Bir parkın karşısındaki boş sokağa park ettiği arabanın içinde oturuyorduk. Aslında ben kafeye falan gideriz diye düşünmüştüm ama tartışacağımız kesin olduğu için Yağız pek tercih etmemişti anlaşılan.

"Neyi anlatayım?" diye sordum rahatça. Emniyet kemerini çıkarmış, hafifçe de ona dönmüştüm. "Gittim babamın kankası Hasan amcadan hesabın sahibi öğrendim, sonra da kızı arayıp beni aldığın yere çağırdım."

"Gökçe," dedi sabır diler gibi. "Kızım senin canının gerçekten hiçbir kıymeti yok mu? Ya kız ters biri çıksa, yanında bıçak falan taşıyor olsa? Çekse soksa karnına, ne yapacaksın?"

"Ya Yağız sen felaket senaryosu kurmaya mı programlısın? Kız niye durup dururken bana bıçak soksun, herkesi de manyak mı sanıyorsun?"

"Ha yani tanımadığı adama saçma sapan fotoğraflar atan kız çok normal?" Doğru bir noktaya parmak bastığı için "Değil tabi," demek zorunda kaldım. Gözlerimi de kaçırmıştım, göğsüne doğru bakarak bir süre bekledim.

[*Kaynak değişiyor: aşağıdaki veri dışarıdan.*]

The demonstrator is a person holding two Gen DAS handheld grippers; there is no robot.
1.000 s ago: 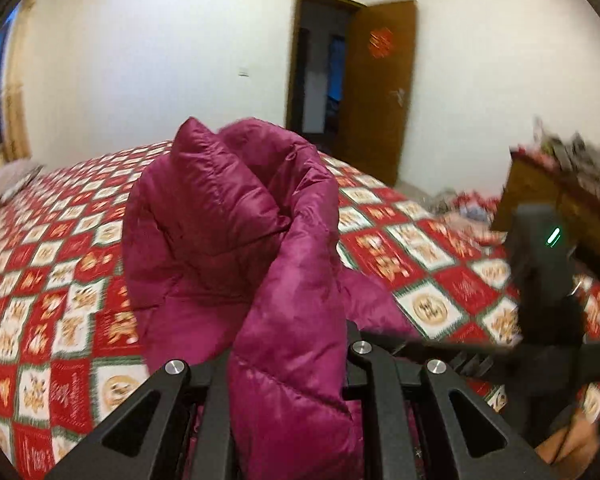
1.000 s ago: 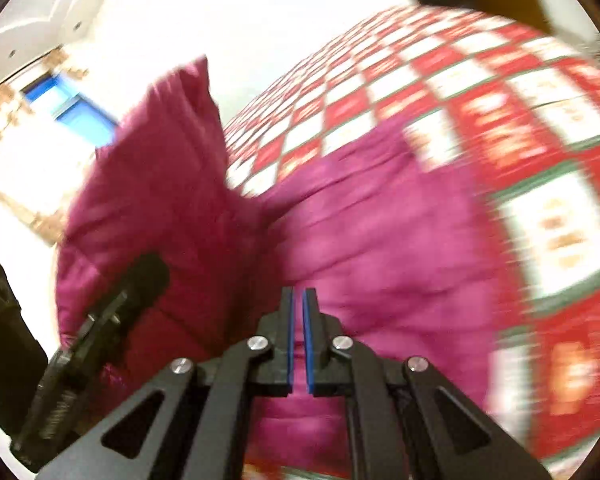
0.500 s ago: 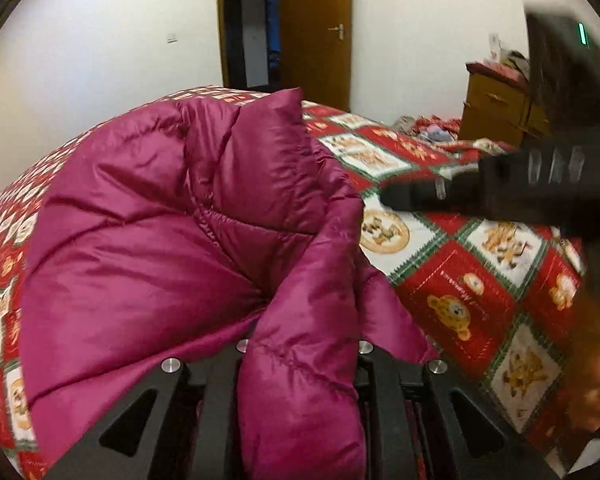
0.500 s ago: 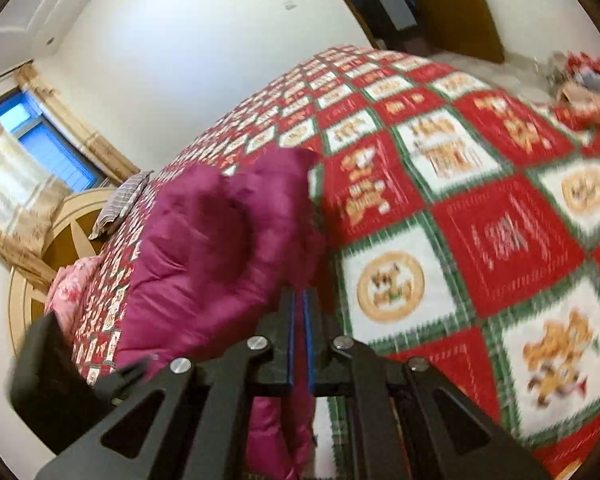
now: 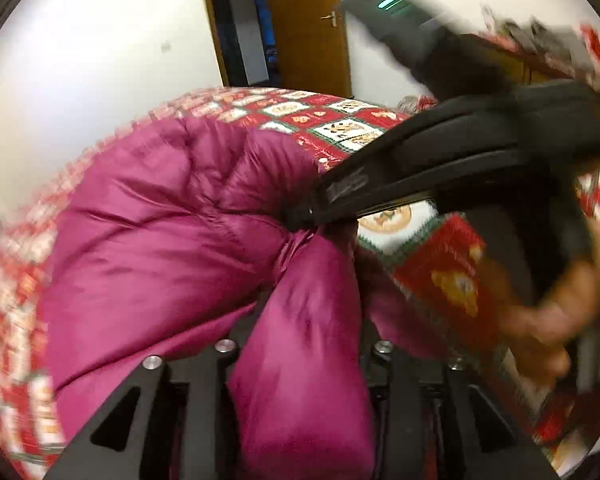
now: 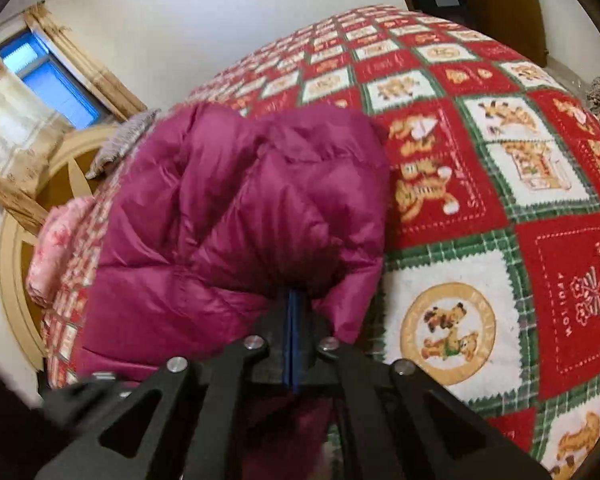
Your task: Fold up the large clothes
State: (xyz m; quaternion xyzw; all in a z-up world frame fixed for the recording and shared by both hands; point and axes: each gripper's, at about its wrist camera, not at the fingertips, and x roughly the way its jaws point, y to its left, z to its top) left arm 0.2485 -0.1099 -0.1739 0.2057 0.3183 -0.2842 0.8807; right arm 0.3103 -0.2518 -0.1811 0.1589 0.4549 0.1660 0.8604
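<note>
Lowered onto the bed, your magenta puffer jacket lies bunched: left tool jaws just widened around its fold, right tool pinched shut on fabric to steady it.

My room was evenly, warmly lit, daylight blue at the window, heavy motion blur smeared my left view's edges, right view sharper, fisheye bending, dark corners vignetted.
</note>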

"Yok, sen düşünmeyi hiç öğrenmeyeceksin. Kim istedi ya senden git kızı döv diye?" Ona bakmıyor olmamdan rahatsız olmuş olacak ki elini çeneme koydu, sesinin aksine yumuşak bir hareketle kafamı kaldırdığında yutkundum. "Ne yapacaksın kızı dövecek misin diye dalga geçiyoruz, ertesi gün kızı dövmeye gidiyorsun Gökçe."

"Sen olsan da aynısını yapardın," dedim gayet net bir sesle. Bu erkekler de tek kıskanç kendileri sanıyordu, bizi korumak asli görevleriydi de biz yarimizi yem mi edecektik yani? Yoktu öyle bir dünya. "İnkar etme boşuna, dün söyledin."

"Aynı şey mi?" Hızlıca verdiği tepkiye kaşlarımı kaldırdım. "Tamamen aynı şey. Sen beni korumak istiyorsun, üstelik bana aşık falan da değilsin. Ben bir de üstüne aşığım, senden de haklıyım."

"Haklısın öyle mi?" diye söylendi asabiyetle. "Haklı olman yediğin dayağı geçiriyor mu, üstünü başını görüyor musun?" Yırtılan kıyafetime çok bakmadan, yüzümdeki çiziğe gözlerini dikti. "Ben gider aynısını yapardım, böyle senin gibi heba da olmazdım."

"Yerdin yine bir iki yumruk," dedim savunma ögelerim gittikçe azalırken. "Koymazdı," diye net bir sesle cevapladığında, bir enayi gibi hızlanan kalbim direkt gözlerimi çekmeme neden oldu. "Bana da koymadı."

"Koysun ama Gökçe, kendine gelen zarar içine dokunsun artık. Umursa artık şu canını," diye sitem etti. "Gitmeye karar verdiğinde ya benim başıma bir şeyler gelirse de, otur evinde. Beni bir kız rahatsız etmiş, ne olmuş? Konuştuk zaten bunu, canından kıymetli mi?"

"Ya ne kıymetli olacak o kız, gerizekalının teki," diye sinirle giriş yaptığımda, Yağız bıkkın bir nefes verdi. "Ya ben döveceğim diye çıkmadım evden, bulur gene musallat olmanın yolunu diye uyarayım istedim. Vallahi ilk o saldırdı, yoksa sadece uyarıp geçecektim."

"Kesin öyle yapmışsındır," dediğinde omuzlarımı düşürdüm. "Gerçekten öyle yaptım, ilk o saçıma yapıştı." Bana bakmayı kestiği için rahat hissetmem gerekirken, rahatsız olarak ona doğru eğildim ve aşağıdan gözlerine bakmaya çalıştım. "Gerçeği söylüyorum."

Göz göze geldiğimizde hafifçe kendini geriye doğru yaslaması ile hemen eski pozisyonuma geri döndüm. "Gerçek veya değil Gökçe, kızın peşine bile düşmemen lazımdı." Bana döndü, sesi hala sinirliydi ama bir tık alaycı bir ifade takındı. "Senin kadar delikanlı olmayan adamlar tanıdım, bünyene cidden fazla bu yiğitlik."

Omuz silktim rahat bir tavırla. "Valla elimizdeki bu, ben seviyorsam böyle. Seni kurda kuşa yem edecek, kadınlara ters yapamayacaksın diye milletin rahatsız etmesine izin verecek değilim." Yağız iflah olmazsın bakışları ile dudaklarını birbirine bastırdı ve kafasını geriye yasladı.